February 16, 2009   

 

Recently, Marshal Zeringue invited me to describe what I was currently reading for his blog.

For anyone who’s interested, the link: http://americareads.blogspot.com:80/2009/02/what-is-jack-mcdevitt-reading.html.

Readers frequently ask whether I’m pessimistic about the existence of aliens. And that’s often the adjective that’s used: pessimistic. I’ve never quite understood the enthusiasm for finding Martians. (Well, actually I have, but I don’t believe we’ve thought things out very well.) If we find anyone out there, the odds are quite good they will be technologically far superior to us. It’s hard not to conclude that the emptier the cosmos is, the safer it is.
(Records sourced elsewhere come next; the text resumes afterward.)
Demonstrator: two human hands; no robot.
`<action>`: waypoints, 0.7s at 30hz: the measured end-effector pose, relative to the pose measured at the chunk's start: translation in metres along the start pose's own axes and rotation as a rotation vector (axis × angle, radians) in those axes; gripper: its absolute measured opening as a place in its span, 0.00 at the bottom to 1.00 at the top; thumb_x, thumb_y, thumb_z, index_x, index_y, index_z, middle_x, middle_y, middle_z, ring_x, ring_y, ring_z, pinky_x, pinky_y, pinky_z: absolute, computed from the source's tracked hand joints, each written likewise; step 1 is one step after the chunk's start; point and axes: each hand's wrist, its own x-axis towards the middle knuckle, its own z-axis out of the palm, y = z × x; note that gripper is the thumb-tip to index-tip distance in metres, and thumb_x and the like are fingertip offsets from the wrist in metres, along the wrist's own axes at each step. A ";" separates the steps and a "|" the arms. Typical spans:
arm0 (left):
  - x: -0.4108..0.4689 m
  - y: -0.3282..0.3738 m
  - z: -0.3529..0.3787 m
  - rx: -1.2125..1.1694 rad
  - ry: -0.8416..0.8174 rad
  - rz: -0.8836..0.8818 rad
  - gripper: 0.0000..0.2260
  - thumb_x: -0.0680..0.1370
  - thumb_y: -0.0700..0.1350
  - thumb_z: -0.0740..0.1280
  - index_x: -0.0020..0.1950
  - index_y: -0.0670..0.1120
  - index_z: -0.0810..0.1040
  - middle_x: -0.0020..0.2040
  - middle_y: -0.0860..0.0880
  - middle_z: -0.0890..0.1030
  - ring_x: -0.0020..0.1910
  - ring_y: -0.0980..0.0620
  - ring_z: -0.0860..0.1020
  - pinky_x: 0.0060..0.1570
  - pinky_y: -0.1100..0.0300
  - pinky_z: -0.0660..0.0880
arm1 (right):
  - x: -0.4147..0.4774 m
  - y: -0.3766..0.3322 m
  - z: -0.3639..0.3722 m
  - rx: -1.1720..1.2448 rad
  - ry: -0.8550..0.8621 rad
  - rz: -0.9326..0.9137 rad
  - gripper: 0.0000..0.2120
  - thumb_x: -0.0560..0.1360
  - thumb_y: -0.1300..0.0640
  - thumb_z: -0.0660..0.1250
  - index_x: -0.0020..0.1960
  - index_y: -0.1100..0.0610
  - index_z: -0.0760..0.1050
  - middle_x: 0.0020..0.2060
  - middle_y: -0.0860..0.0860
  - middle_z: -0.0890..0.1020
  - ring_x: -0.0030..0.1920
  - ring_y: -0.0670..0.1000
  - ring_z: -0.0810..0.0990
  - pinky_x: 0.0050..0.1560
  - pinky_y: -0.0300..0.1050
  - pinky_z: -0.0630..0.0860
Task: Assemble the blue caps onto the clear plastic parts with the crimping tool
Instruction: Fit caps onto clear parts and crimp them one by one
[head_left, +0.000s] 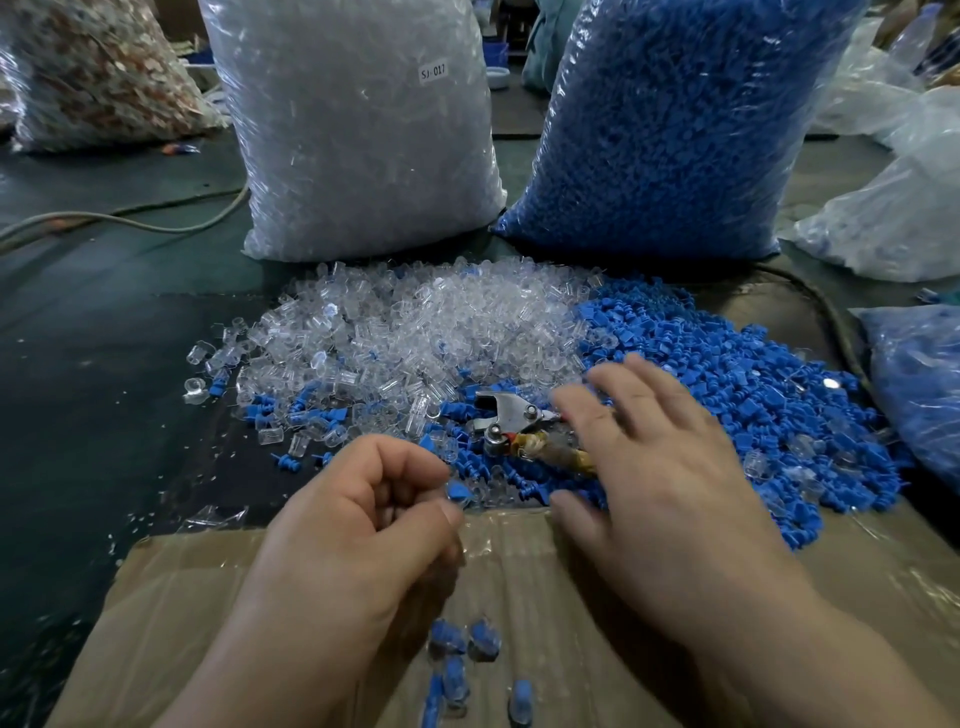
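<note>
Saw a heap of small blue caps (727, 374) on the dark surface (104, 364), touching a heap of little see-through tubes, the clear parts (415, 322), on its left. Found the crimping tool (511, 415) lying at the meeting of the two heaps: shiny metal head, handle wrapped in worn yellowish tape. Pinched one blue cap (458, 491) between thumb and curled fingers of the left hand (363, 519), just over the edge of a flat cardboard (545, 571). Held the right hand (665, 457) over the tool's handle, fingers straight and spread, grasping nothing. Could not tell touching from hovering there: blurred, with most of the handle hidden underneath. Spotted a few capped pieces (462, 644) on the cardboard, fuzzy, some cut off at the bottom edge. Noted two big bags behind, a clear bag (358, 130) and a blue bag (665, 130).
</note>
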 end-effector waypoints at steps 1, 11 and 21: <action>0.000 0.000 -0.001 -0.003 0.004 -0.012 0.13 0.69 0.39 0.75 0.42 0.59 0.83 0.32 0.49 0.82 0.32 0.51 0.81 0.33 0.60 0.77 | 0.003 0.008 0.003 -0.034 -0.042 0.038 0.36 0.75 0.34 0.56 0.76 0.41 0.42 0.78 0.46 0.50 0.78 0.52 0.42 0.76 0.52 0.42; 0.002 0.003 -0.002 -0.092 0.006 -0.043 0.13 0.73 0.35 0.71 0.38 0.53 0.82 0.30 0.44 0.81 0.27 0.51 0.79 0.27 0.65 0.75 | 0.016 0.014 0.006 -0.060 -0.060 0.014 0.27 0.72 0.34 0.60 0.68 0.43 0.65 0.59 0.42 0.74 0.63 0.50 0.63 0.69 0.51 0.58; 0.004 0.003 -0.007 -0.103 0.054 0.051 0.11 0.74 0.35 0.70 0.42 0.51 0.82 0.32 0.45 0.81 0.29 0.52 0.79 0.29 0.63 0.77 | -0.008 0.000 -0.018 0.180 0.122 -0.084 0.22 0.73 0.37 0.57 0.62 0.46 0.70 0.46 0.41 0.75 0.43 0.44 0.73 0.41 0.32 0.65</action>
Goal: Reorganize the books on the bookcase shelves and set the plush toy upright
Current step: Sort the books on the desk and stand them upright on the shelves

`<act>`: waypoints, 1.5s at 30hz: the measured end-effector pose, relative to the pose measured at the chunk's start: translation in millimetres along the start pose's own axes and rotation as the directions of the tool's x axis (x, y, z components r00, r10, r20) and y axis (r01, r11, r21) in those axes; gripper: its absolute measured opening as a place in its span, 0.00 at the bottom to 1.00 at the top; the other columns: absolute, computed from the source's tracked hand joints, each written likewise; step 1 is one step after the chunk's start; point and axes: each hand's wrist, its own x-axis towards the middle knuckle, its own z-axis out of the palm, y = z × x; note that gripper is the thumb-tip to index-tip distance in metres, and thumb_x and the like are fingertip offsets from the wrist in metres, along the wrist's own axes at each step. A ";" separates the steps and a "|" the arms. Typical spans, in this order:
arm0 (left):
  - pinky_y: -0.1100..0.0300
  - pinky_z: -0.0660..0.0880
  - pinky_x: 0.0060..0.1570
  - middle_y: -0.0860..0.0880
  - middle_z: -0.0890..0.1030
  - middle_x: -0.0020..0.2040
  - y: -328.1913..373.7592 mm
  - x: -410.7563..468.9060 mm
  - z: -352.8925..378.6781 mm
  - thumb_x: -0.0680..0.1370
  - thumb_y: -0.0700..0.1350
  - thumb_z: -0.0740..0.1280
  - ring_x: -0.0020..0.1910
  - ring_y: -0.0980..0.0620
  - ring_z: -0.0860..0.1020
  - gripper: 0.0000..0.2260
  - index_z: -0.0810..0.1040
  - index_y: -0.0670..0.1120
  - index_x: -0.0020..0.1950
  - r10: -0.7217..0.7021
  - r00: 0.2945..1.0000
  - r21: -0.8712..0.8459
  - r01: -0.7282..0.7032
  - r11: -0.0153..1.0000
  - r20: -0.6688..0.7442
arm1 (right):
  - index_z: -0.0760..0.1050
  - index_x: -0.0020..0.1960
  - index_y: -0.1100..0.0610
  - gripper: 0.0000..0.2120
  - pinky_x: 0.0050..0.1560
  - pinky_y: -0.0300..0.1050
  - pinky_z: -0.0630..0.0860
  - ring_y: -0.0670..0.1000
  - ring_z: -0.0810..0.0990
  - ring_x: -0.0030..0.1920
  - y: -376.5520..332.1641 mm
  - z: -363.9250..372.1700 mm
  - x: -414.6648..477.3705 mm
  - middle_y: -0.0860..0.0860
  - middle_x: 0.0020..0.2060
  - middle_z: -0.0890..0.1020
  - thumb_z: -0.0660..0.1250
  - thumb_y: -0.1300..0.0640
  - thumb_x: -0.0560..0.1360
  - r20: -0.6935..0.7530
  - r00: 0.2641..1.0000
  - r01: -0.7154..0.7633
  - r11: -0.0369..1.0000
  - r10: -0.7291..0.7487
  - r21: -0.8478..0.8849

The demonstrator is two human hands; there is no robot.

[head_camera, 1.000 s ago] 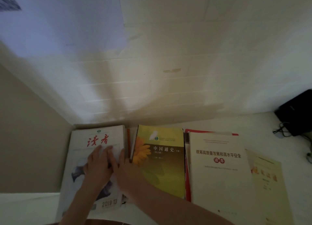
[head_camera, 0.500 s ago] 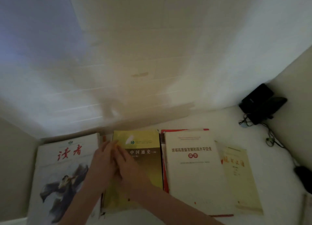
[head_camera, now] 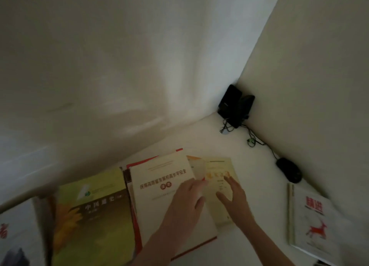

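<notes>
On shelf (head_camera: 253, 165), cream book (head_camera: 159, 175) — left hand (head_camera: 185, 203) atop; thin booklet (head_camera: 217, 166)

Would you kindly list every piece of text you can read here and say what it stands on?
"中国通史": green-yellow book.
"精进": white book with red deer.
"高水平安全": end of the cream book title; the rest is blurred.
Pale yellow booklet, magazine at left edge: too blurred to read.

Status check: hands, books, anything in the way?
Left hand on cream book, right edge; grip unclear. Right hand open over yellow booklet. Mouse, speakers off to right.
</notes>
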 end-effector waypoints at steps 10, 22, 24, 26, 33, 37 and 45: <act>0.45 0.60 0.69 0.49 0.79 0.54 14.2 37.3 92.3 0.74 0.49 0.69 0.58 0.50 0.76 0.15 0.77 0.50 0.60 -0.144 0.897 0.661 -0.192 0.725 0.419 | 0.48 0.77 0.57 0.44 0.72 0.53 0.52 0.60 0.54 0.74 74.4 -15.0 31.2 0.60 0.74 0.57 0.68 0.42 0.73 0.016 0.916 -0.399 0.914 0.401 -0.076; 0.50 0.58 0.69 0.49 0.77 0.59 5.8 40.1 103.1 0.82 0.49 0.53 0.59 0.48 0.74 0.15 0.69 0.48 0.67 -0.219 0.867 0.737 -0.218 0.639 0.447 | 0.68 0.65 0.60 0.30 0.61 0.50 0.69 0.60 0.67 0.64 78.5 -37.9 58.8 0.58 0.63 0.67 0.73 0.47 0.70 0.189 0.867 -0.477 0.877 0.461 0.050; 0.51 0.58 0.69 0.49 0.77 0.60 6.6 40.8 102.5 0.82 0.49 0.52 0.60 0.48 0.74 0.16 0.68 0.48 0.68 -0.229 0.862 0.728 -0.209 0.653 0.452 | 0.70 0.61 0.62 0.23 0.53 0.50 0.75 0.56 0.76 0.54 80.0 -48.2 51.8 0.58 0.58 0.74 0.73 0.54 0.71 0.163 0.903 -0.425 0.877 0.397 0.221; 0.51 0.59 0.69 0.49 0.77 0.62 8.1 41.8 100.7 0.82 0.49 0.52 0.60 0.48 0.74 0.17 0.67 0.48 0.69 -0.235 0.860 0.737 -0.213 0.642 0.453 | 0.70 0.59 0.63 0.20 0.47 0.48 0.76 0.54 0.77 0.48 85.0 -64.5 45.7 0.56 0.53 0.78 0.73 0.57 0.72 0.083 0.912 -0.410 0.878 0.402 0.247; 0.52 0.59 0.69 0.49 0.74 0.66 10.6 44.1 105.3 0.82 0.52 0.53 0.64 0.49 0.72 0.18 0.65 0.50 0.71 -0.281 0.851 0.754 -0.184 0.631 0.443 | 0.65 0.66 0.66 0.28 0.57 0.55 0.74 0.61 0.76 0.59 139.6 -99.3 24.0 0.61 0.61 0.75 0.73 0.59 0.72 -0.029 0.793 -0.598 0.785 0.609 0.163; 0.55 0.67 0.65 0.51 0.74 0.65 11.3 55.5 105.7 0.82 0.50 0.55 0.62 0.52 0.74 0.17 0.65 0.50 0.71 -0.265 0.869 0.673 -0.100 0.733 0.417 | 0.61 0.70 0.63 0.34 0.66 0.58 0.65 0.61 0.64 0.68 124.8 -83.0 15.3 0.60 0.69 0.62 0.74 0.61 0.70 -0.222 0.828 -0.518 0.854 0.516 0.051; 0.54 0.54 0.73 0.53 0.72 0.66 7.6 97.9 71.4 0.79 0.38 0.60 0.69 0.53 0.65 0.19 0.69 0.53 0.69 -0.157 0.978 0.577 0.048 0.815 0.140 | 0.58 0.71 0.62 0.39 0.51 0.41 0.71 0.51 0.73 0.54 15.1 -4.3 25.8 0.56 0.64 0.72 0.73 0.47 0.70 0.388 0.837 -0.535 0.726 0.386 0.432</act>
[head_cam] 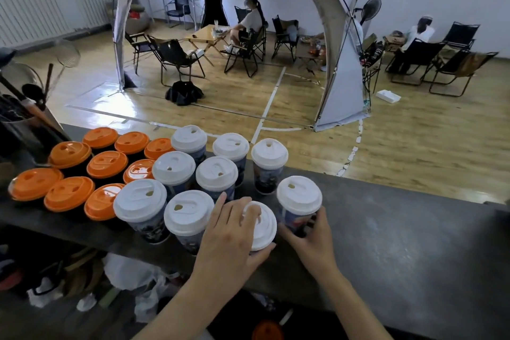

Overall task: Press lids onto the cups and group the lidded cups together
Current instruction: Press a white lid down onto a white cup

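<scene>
Several white-lidded printed cups stand packed together on the dark counter. To their left is a block of several orange-lidded cups. My left hand lies over the nearest white-lidded cup, fingers on its lid and thumb wrapped around its near side. My right hand grips the lower wall of another white-lidded cup, which stands just right of the first and slightly apart from the group.
A holder with dark utensils stands at the counter's left end. Below the near edge lie crumpled bags and an orange lid. Beyond the counter: wooden floor, folding chairs, a tent arch, seated people.
</scene>
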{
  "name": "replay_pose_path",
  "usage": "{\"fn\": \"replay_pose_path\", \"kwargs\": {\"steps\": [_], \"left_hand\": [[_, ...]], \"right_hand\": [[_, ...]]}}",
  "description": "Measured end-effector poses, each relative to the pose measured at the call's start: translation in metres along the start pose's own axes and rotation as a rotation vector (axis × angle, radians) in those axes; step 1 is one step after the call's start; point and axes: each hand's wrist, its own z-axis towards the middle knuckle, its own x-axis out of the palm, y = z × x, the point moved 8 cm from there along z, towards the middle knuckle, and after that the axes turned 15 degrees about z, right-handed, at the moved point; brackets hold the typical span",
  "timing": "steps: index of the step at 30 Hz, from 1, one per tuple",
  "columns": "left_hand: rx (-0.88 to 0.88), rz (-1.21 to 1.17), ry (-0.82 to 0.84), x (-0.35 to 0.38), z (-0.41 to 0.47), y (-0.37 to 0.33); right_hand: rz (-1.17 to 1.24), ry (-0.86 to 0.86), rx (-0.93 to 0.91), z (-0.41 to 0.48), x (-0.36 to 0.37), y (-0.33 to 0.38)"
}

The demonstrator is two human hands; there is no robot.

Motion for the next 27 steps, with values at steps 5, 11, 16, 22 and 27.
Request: {"fn": "replay_pose_path", "kwargs": {"steps": [5, 11, 16, 22, 27], "left_hand": [[0.086, -0.08, -0.03, 0.019, 0.024, -0.047], [0.064, -0.241, -0.042, 0.055, 0.073, -0.09], [0.019, -0.224, -0.055, 0.07, 0.088, -0.101], [0.041, -0.205, -0.122, 0.076, 0.085, -0.1], [0.055, -0.295, -0.128, 0.08, 0.096, -0.102]], "right_hand": [[-0.032, -0.236, 0.001, -0.007, -0.086, 0.002], [-0.097, -0.335, 0.0, -0.021, -0.14, 0.001], [-0.103, -0.327, -0.045, -0.027, -0.146, -0.011], [-0.074, -0.297, -0.047, -0.025, -0.148, -0.022], [-0.075, -0.307, -0.028, -0.028, -0.146, -0.016]]}}
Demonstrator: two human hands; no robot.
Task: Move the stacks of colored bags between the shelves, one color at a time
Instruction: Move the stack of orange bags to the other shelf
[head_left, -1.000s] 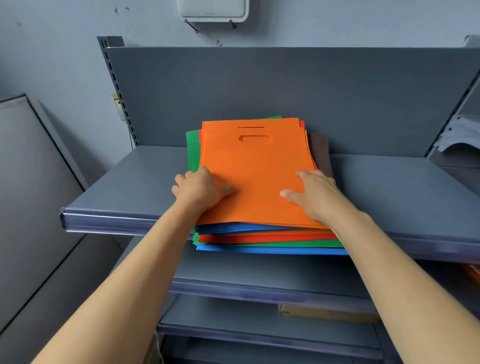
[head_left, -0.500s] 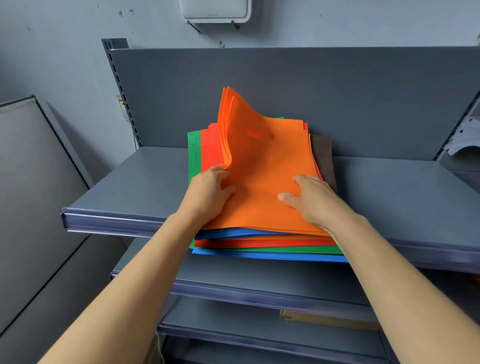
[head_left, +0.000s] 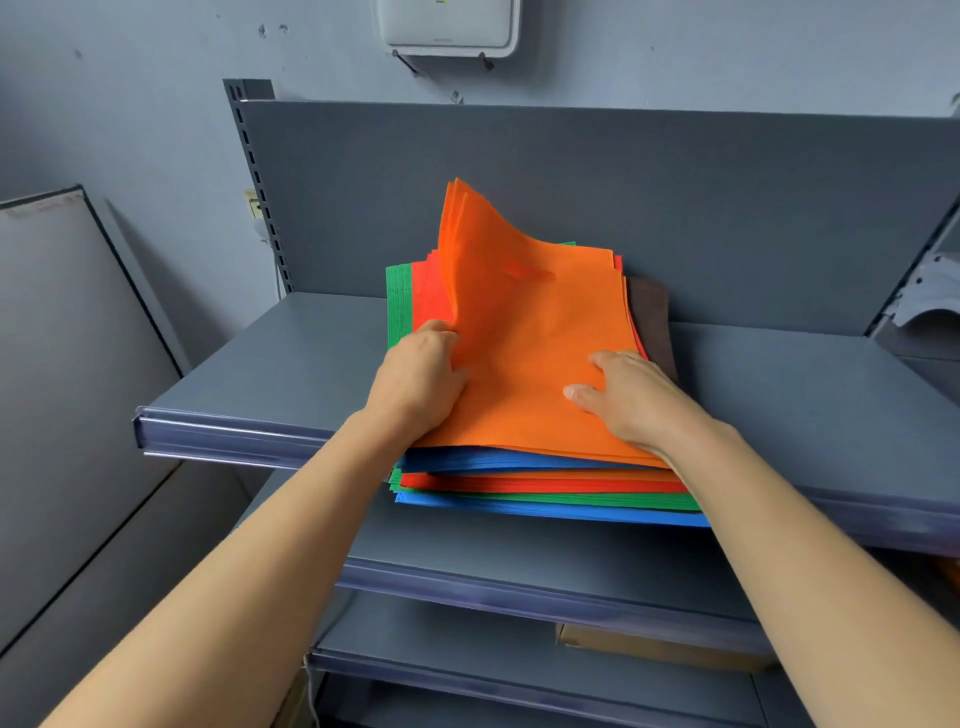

I grew up with Buck Rogers, Flash Gordon, and Startling Stories. Aliens everywhere. Venusians, Martians, Jovians, Neptunians. You couldn’t set down anywhere without finding natives with large snorkels. Then we got a closeup of another planet --I’ll never forget that first glimpse of the Martian landscape during what I’ve begun to think of as the Space Age-- and saw how bleak it was.

So okay. We figured out that you had to be orbiting in the biozone to produce life. The prospect for that other civilization moved to Alpha Centauri. But SETI was becoming a major player. By now we’ve been listening for more than half a century and hearing nothing more than our own heartbeat. I know what the explanations for this might be. But I‘ve always subscribed to Occam‘s idea that the simplest solution is probably the correct one.

It might be that life does not get started as easily as we’ve assumed. (We still don’t know how it happened.) Or it might be that shortly after you get electric lighting, you blow the place up. If it turns out we aren’t going to hear anything but echoes, these are the likeliest explanations.

We don’t like the idea. I’ve watched audiences get upset when I’ve suggested it. Called my imagination into question. Suggested I was a killjoy. But I wonder whether our instincts for romance and adventure don’t sometimes lead us a bit astray. And maybe never more than here.